== ACTION ITEM ==
Find the word "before" in the material below and gather every line that contains it.

== DATA BELOW ==
----

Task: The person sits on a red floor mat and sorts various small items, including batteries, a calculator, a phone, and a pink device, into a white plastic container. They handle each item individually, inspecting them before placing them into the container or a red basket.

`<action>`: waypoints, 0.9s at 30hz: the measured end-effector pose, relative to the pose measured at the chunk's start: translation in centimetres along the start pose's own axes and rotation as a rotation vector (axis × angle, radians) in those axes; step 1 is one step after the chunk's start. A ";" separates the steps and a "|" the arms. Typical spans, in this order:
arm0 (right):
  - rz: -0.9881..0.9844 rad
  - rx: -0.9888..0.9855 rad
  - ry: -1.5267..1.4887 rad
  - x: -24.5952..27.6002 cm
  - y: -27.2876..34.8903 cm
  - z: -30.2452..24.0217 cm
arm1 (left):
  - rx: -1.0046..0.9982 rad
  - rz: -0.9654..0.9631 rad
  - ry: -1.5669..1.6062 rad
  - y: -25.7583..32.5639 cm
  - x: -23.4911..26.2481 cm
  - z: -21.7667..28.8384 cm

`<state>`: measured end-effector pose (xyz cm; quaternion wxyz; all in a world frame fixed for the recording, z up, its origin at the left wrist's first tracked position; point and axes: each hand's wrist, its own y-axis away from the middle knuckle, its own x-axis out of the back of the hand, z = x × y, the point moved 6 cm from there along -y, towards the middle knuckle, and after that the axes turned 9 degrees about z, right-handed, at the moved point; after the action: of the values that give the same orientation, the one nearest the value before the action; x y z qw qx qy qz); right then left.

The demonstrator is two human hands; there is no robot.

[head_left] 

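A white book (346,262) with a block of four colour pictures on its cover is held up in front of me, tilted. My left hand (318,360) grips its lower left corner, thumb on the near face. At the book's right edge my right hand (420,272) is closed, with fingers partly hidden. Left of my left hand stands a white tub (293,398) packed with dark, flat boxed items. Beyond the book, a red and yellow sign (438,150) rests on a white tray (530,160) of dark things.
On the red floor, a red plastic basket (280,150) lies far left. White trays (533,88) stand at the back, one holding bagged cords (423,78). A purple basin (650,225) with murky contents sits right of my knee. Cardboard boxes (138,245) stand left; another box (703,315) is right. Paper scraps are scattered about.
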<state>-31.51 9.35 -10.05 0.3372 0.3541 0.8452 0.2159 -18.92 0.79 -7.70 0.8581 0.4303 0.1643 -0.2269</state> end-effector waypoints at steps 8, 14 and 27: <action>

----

== YOUR RESPONSE ==
Task: The person sits on a red floor mat and sorts various small items, including batteries, a calculator, a phone, and a pink device, into a white plastic container. They handle each item individually, inspecting them before placing them into the container or a red basket.
`<state>`: measured end-effector pose (xyz cm; quaternion wxyz; all in a world frame fixed for the recording, z up, its origin at the left wrist's first tracked position; point and axes: each hand's wrist, its own y-axis away from the middle knuckle, its own x-axis out of the back of the hand, z = x × y, the point moved 6 cm from there along -y, towards the middle knuckle, and after that the axes turned 9 degrees about z, right-handed, at the moved point; after the action: of the values that give the same orientation, the one nearest the value before the action; x y z qw qx qy qz); right then left.

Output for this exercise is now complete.